[Dataset records]
----

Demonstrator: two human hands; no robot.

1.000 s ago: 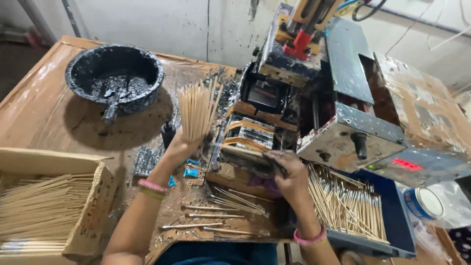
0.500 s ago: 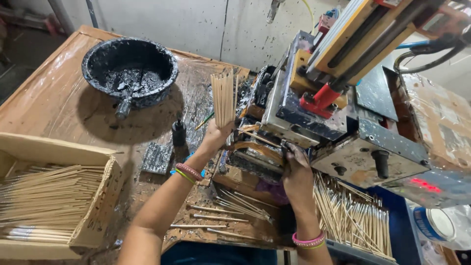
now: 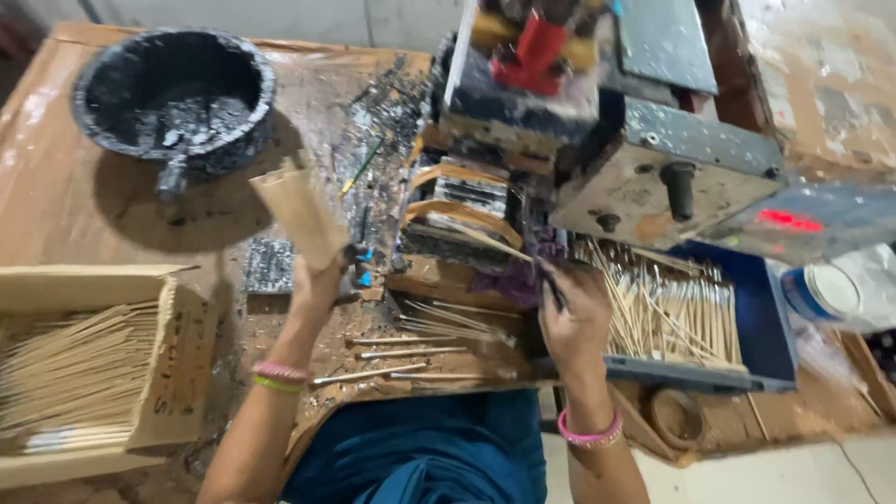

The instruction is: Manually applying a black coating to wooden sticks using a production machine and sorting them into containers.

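Observation:
My left hand (image 3: 317,280) grips a bundle of thin bamboo sticks (image 3: 299,215), held upright and tilted left, blurred by motion. My right hand (image 3: 574,317) reaches toward the front of the stained machine (image 3: 597,140), its blackened fingers pinching a single stick (image 3: 485,241) that leads into the machine's feed slot. Loose sticks (image 3: 420,336) lie on the board between my hands. Both wrists wear bangles.
A black paste-caked bowl (image 3: 173,93) stands at the far left. A cardboard box (image 3: 177,345) of raw sticks is at the near left. A blue tray (image 3: 765,327) under the machine holds several finished sticks. A roll of tape (image 3: 831,289) sits at the right.
The bundle in my left hand has swung left and lowered. The camera has moved closer and the view shifted right. My right hand stays at the machine's front.

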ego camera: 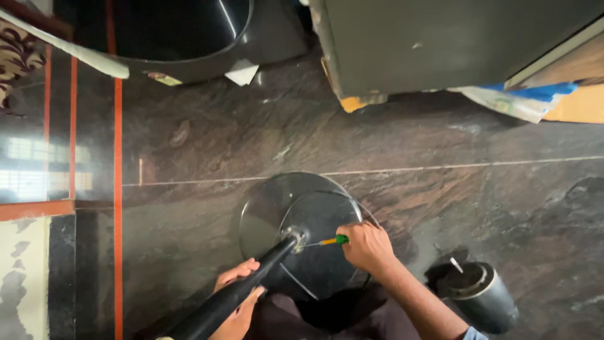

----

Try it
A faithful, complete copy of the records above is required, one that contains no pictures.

Output
Demonstrator: two human hands; no robot.

1.000 s ago: 
0.500 s ago: 
now: 

The instruction is: Manually applying a black coating to wooden sticks using a production machine and sorting them into containers.

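Observation:
My left hand (image 3: 317,280) grips a bundle of thin bamboo sticks (image 3: 299,215), held upright and tilted left, blurred by motion. My right hand (image 3: 574,317) reaches toward the front of the stained machine (image 3: 597,140), its blackened fingers pinching a single stick (image 3: 485,241) that leads into the machine's feed slot. Loose sticks (image 3: 420,336) lie on the board between my hands. Both wrists wear bangles.
A black paste-caked bowl (image 3: 173,93) stands at the far left. A cardboard box (image 3: 177,345) of raw sticks is at the near left. A blue tray (image 3: 765,327) under the machine holds several finished sticks. A roll of tape (image 3: 831,289) sits at the right.
The bundle in my left hand has swung left and lowered. The camera has moved closer and the view shifted right. My right hand stays at the machine's front.
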
ego camera: 

The exercise has been carried out completely.